Parkinson's disease is a common neurodegenerative disease with complex clinical features1. Autosomal recessive juvenile parkinsonism (AR-JP)2,3 maps to the long arm of chromosome 6 (6q25.2-q27) and is linked strongly to the markers D6S305 and D6S253 (ref. 4); the former is deleted in one Japanese AR-JP patient5. By positional cloning within this microdeletion, we have now isolated a complementary DNA clone of 2,960 base pairs with a 1,395-base-pair open reading frame, encoding a protein of 465 amino acids with moderate similarity to ubiquitin at the amino terminus and a RING-finger motif at the carboxy terminus.
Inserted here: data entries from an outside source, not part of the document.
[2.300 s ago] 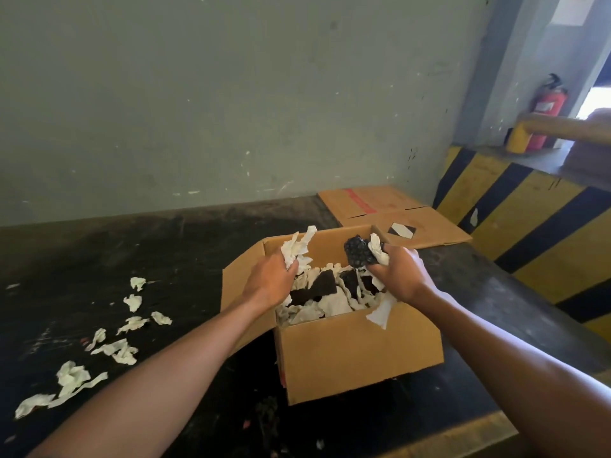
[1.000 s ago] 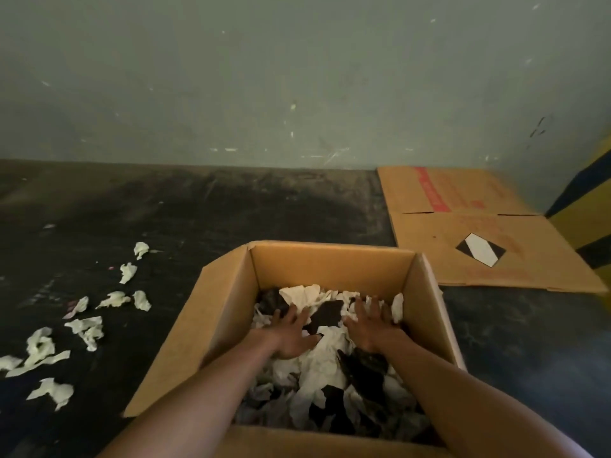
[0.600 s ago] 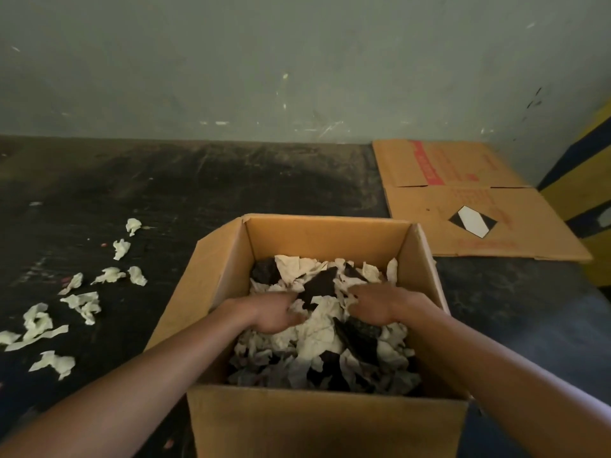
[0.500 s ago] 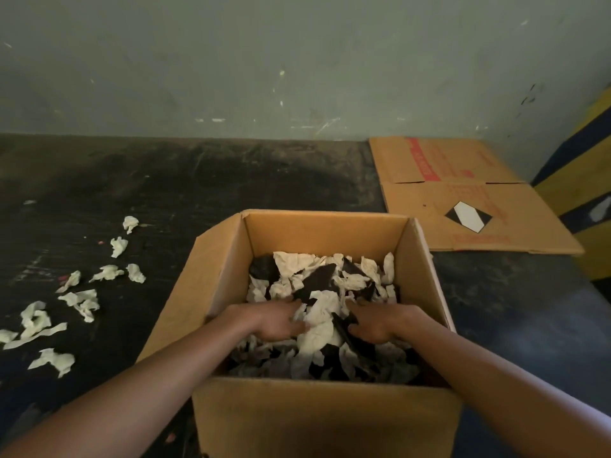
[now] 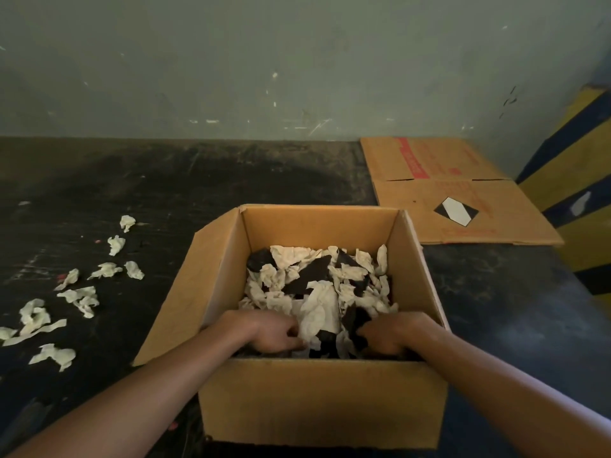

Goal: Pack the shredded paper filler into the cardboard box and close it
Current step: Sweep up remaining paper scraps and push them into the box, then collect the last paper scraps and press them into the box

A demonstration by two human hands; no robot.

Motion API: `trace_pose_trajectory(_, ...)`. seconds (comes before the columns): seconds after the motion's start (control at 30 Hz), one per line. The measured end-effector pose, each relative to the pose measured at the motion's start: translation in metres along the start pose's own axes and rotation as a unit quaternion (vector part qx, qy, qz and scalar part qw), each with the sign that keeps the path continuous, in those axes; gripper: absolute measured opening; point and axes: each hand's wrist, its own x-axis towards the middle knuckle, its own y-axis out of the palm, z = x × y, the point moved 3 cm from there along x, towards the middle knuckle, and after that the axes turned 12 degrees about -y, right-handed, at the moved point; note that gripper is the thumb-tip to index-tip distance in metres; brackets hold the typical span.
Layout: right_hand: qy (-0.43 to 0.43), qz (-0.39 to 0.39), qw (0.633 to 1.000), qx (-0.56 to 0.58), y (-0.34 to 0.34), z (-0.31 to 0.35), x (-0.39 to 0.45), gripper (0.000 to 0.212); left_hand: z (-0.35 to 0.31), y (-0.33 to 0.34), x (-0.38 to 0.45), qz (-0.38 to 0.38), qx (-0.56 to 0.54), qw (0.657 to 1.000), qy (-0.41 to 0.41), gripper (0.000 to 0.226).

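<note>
An open brown cardboard box point(image 5: 317, 401) stands on the dark floor in front of me, its left flap point(image 5: 185, 292) splayed outward. Inside lies a heap of crumpled white and black paper filler point(image 5: 317, 285). Both hands are down in the box at its near side. My left hand point(image 5: 264, 332) has its fingers curled into the filler. My right hand point(image 5: 393, 335) is likewise curled into the scraps, close to the right wall. The fingertips of both are partly buried in paper.
Several loose white paper scraps point(image 5: 79, 295) lie scattered on the floor to the left of the box. A flattened cardboard sheet point(image 5: 453, 193) lies at the back right against the grey wall. A yellow-and-black striped kerb point(image 5: 582, 180) rises at the far right.
Both hands drew back from the middle of the filler toward the near wall of the box, and their fingers went from spread flat to curled into the scraps. The box looks nearer.
</note>
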Motion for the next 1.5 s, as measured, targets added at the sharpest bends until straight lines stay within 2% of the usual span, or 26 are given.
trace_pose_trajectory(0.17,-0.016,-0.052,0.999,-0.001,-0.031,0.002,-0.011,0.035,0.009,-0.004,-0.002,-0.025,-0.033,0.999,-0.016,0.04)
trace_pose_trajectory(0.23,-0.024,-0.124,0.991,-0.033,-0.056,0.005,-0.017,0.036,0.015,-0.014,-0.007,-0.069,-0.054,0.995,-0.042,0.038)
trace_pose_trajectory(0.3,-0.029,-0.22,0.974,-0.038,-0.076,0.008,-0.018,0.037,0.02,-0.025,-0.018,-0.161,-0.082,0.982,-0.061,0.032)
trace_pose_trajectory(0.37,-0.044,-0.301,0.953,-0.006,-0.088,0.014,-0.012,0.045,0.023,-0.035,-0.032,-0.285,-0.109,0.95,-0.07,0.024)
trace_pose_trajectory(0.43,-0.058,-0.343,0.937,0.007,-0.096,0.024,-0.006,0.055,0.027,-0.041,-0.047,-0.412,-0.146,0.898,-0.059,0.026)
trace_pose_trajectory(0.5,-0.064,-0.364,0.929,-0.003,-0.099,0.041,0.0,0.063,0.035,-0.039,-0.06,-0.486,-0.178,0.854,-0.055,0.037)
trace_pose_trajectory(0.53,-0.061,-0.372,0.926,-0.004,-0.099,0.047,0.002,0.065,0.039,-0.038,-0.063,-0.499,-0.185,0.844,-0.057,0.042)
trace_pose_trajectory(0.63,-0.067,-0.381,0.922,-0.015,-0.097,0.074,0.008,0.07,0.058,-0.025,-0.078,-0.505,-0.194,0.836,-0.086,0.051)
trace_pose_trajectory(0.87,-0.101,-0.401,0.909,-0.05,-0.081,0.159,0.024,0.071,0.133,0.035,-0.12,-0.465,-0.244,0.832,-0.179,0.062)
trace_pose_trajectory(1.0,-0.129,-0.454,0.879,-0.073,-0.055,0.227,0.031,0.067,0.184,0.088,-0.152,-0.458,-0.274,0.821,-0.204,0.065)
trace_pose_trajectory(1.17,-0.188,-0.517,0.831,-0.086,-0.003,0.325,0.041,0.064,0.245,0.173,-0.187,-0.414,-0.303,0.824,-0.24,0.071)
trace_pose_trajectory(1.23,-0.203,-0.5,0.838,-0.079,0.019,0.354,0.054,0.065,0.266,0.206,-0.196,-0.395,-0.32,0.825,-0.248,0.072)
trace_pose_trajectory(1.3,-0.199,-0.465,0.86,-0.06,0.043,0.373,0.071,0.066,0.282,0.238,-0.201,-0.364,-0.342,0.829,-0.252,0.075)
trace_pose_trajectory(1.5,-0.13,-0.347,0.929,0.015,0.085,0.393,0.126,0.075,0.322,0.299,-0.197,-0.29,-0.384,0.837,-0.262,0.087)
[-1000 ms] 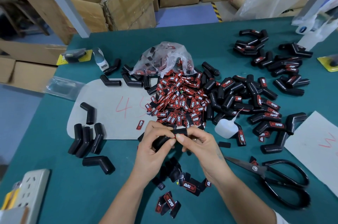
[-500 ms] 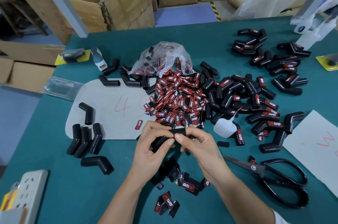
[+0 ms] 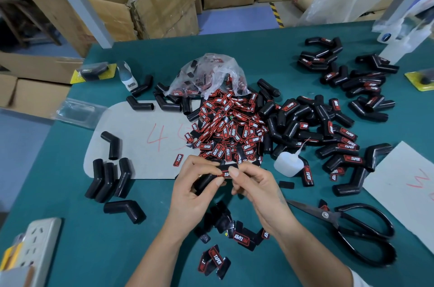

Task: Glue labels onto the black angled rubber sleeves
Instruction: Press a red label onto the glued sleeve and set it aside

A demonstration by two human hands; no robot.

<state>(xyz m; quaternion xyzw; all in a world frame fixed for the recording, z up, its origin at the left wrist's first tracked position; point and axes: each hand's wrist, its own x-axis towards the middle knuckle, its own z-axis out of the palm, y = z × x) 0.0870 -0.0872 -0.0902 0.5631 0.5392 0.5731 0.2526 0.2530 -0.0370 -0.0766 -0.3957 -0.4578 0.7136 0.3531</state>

The gene spans more than 500 kilobases and has 12 exons, five of which (exons 3–7) are deleted in the patient. Four other AR-JP patients from three unrelated families have a deletion affecting exon 4 alone. A 4.5-kilobase transcript that is expressed in many human tissues but is abundant in the brain, including the substantia nigra, is shorter in brain tissue from one of the groups of exon-4-deleted patients. Mutations in the newly identified gene appear to be responsible for the pathogenesis of AR-JP, and we have therefore named the protein product ‘Parkin’.

Suggested Citation

  • Tohru Kitada & Shuichi Asakawa & Nobutaka Hattori & Hiroto Matsumine & Yasuhiro Yamamura & Shinsei Minoshima & Masayuki Yokochi & Yoshikuni Mizuno & Nobuyoshi Shimizu, 1998. "Mutations in the parkin gene cause autosomal recessive juvenile parkinsonism," Nature, Nature, vol. 392(6676), pages 605-608, April.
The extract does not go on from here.